La quête de la catharsis
L'objectif principal du projet est de promouvoir un meilleur accès à un soutien psychosocial à long terme pour les survivants d'attaques violentes, en mettant l'accent sur le rôle essentiel de ce soutien dans l'amélioration de leur bien-être mental.
Au cours des cinq dernières années, Yvonne a travaillé avec une soixantaine de survivants du terrorisme et de cas de conflit et de cruauté dans différentes régions du Nigeria.
"Il est intéressant de noter que si ces survivants trouvent un moyen de faire face à leurs réalités et de traiter leurs expériences, nombre d'entre eux n'ont jamais l'occasion de parler de leurs expériences et de l'impact qu'elles ont eu sur leur santé mentale", explique-t-elle.
Yvonne soutient que l'idée de "tourner la page" peut être un mirage, car ces victimes, dont la plupart ont été témoins d'attaques violentes et d'effusions de sang, sont souvent bloquées dans le passé alors qu'elles sont aux prises avec les réalités du présent.
"Beaucoup de survivants de ces atrocités luttent contre la dépression, le syndrome de stress post-traumatique et les pensées vengeresses, tandis que d'autres trouvent du réconfort dans leur existence et dans la religion.

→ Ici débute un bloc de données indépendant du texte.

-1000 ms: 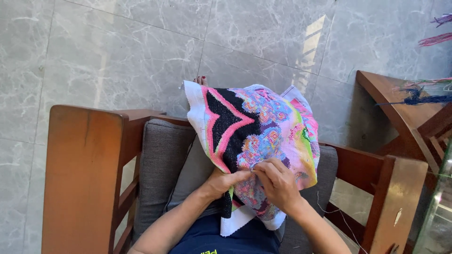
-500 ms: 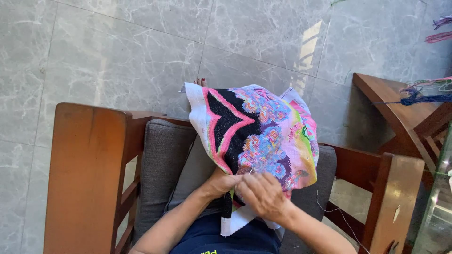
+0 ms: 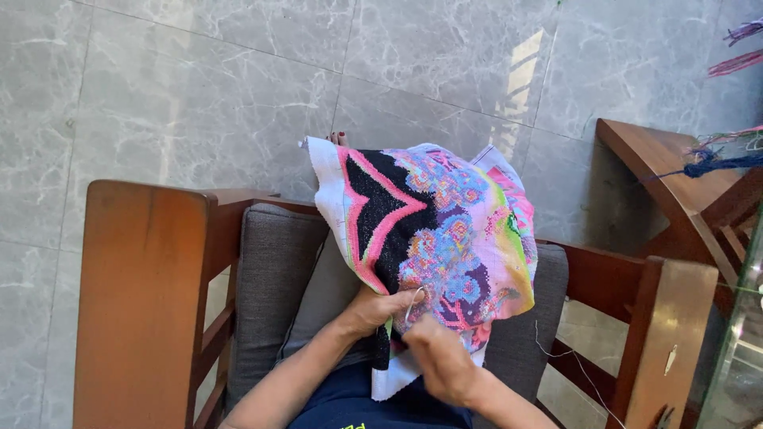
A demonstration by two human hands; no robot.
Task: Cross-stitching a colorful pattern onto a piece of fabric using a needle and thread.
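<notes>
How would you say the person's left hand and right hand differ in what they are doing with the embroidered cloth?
The left hand grips the lower edge of the embroidered cloth and holds it up, while the right hand sits lower, in front of the cloth, fingers pinched. A pale loop of thread shows between them, nearer the right hand's fingertips. The left hand shows its back and knuckles; the right is slightly blurred. Both work at the cloth's bottom edge.

The embroidered cloth [image 3: 429, 230] is the landmark. Left of it a tall wooden armrest [image 3: 143, 302] walls off that side, with only grey cushion [image 3: 270, 286] between. Right of it a second armrest [image 3: 660, 326] blocks, and further right stands a wooden table [image 3: 668, 175]. Beyond the cloth's far edge the tiled floor [image 3: 199, 87] lies open.
</notes>
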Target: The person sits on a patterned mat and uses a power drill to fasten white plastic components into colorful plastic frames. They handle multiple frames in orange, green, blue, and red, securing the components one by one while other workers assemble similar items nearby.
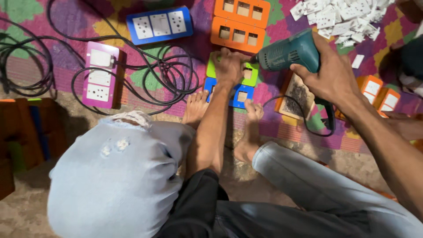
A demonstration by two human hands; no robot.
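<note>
The left hand (229, 66) presses flat, fingers spread and released, on a green plastic switch-board frame (249, 75) at the frame's upper centre, hiding most of it; only its right edge and one square cut-out show. The right hand (331, 75) is clenched around the grip of a teal electric drill (288, 53), whose bit tip meets the green frame, too small to make out. A blue plastic frame (241, 95) lies just below, partly hidden by the forearm and touched by bare toes (253, 109).

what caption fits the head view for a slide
Left hand steadies green plastic plate; right hand aims teal electric drill.
</note>
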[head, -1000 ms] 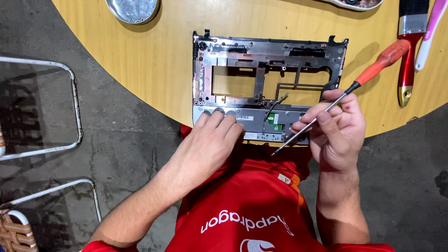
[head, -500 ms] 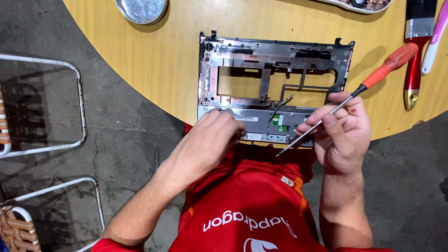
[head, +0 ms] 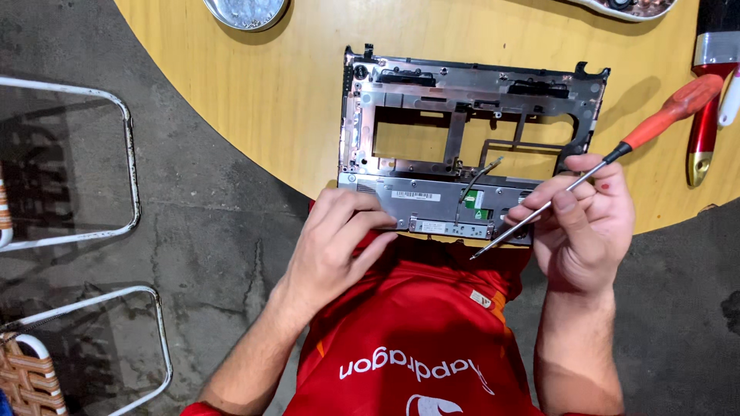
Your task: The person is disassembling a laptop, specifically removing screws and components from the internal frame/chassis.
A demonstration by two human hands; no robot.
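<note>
A flat grey metal and plastic laptop frame (head: pixel 462 127) with big square holes in it lies on the round yellow wooden table (head: pixel 262 100). Its near edge sits right at the table's rim, close to the person's red shirt (head: pixel 416 339). You can see the smooth wood through the holes.

The left hand (head: pixel 335 243) rests on the near left corner of the frame. Its fingers are bent and press down on the shiny silver strip there. It holds nothing else.

The right hand (head: pixel 582 223) is curled tight around a long thin screwdriver with an orange handle and a silver metal rod (head: pixel 586 181). The fingers pinch the rod part. The pointy tip hangs just past the near edge of the frame, over the shirt. The fat orange handle sticks up and away, over the table.

A small green chip (head: pixel 474 202) sits in the near strip of the frame, between the two hands.

A round shiny metal dish (head: pixel 245 11) sits at the far edge of the table. A red and silver tool (head: pixel 705 115) lies on the right side. White metal chair frames (head: pixel 92 177) stand on the rough grey concrete floor (head: pixel 208 223).
</note>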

J'ai lancé ce projet pour attirer l'attention de la société sur l'état d'esprit de certains de ces survivants", explique Yvonne.
Aller dans des endroits différents
Yvonne est restée fidèle à son engagement en organisant de nombreuses expositions de photos dans des musées en Afrique et à l'extérieur du continent.
Elle a pris plus de 40 photographies, dont certaines font partie de collections permanentes exposées dans des musées de renommée internationale tels que le Fitchburg Art Museum dans le Massachusetts, aux États-Unis.
"J'avais besoin que les gens, surtout en dehors de l'Afrique, comprennent que ces victimes dont ils entendent parler dans les journaux ne sont pas de simples statistiques. Ce sont des êtres humains, avec de vrais sentiments, des rêves et des aspirations qui leur ont été soudainement et souvent violemment enlevés", explique la jeune photographe.
Une nouvelle exposition est prévue au musée national de l'État de Cross River, dans le sud du Nigeria.
"Cette fois-ci, je me bats pour les droits des enfants, des femmes défavorisées et d'autres personnes vulnérables de l'État de Cross River qui ont fait l'objet d'allégations de superstition et de sorcellerie. Cela a eu un impact profond sur leur santé mentale", explique Yvonne.
En tant qu'artiste, elle n'aspire qu'à ce que ses photographies reflètent fidèlement la douleur et la stigmatisation endurées par ces personnes. "J'espère que mon travail suscitera une conversation mondiale, car ces victimes méritent tellement mieux de la part de chacun d'entre nous", déclare-t-elle.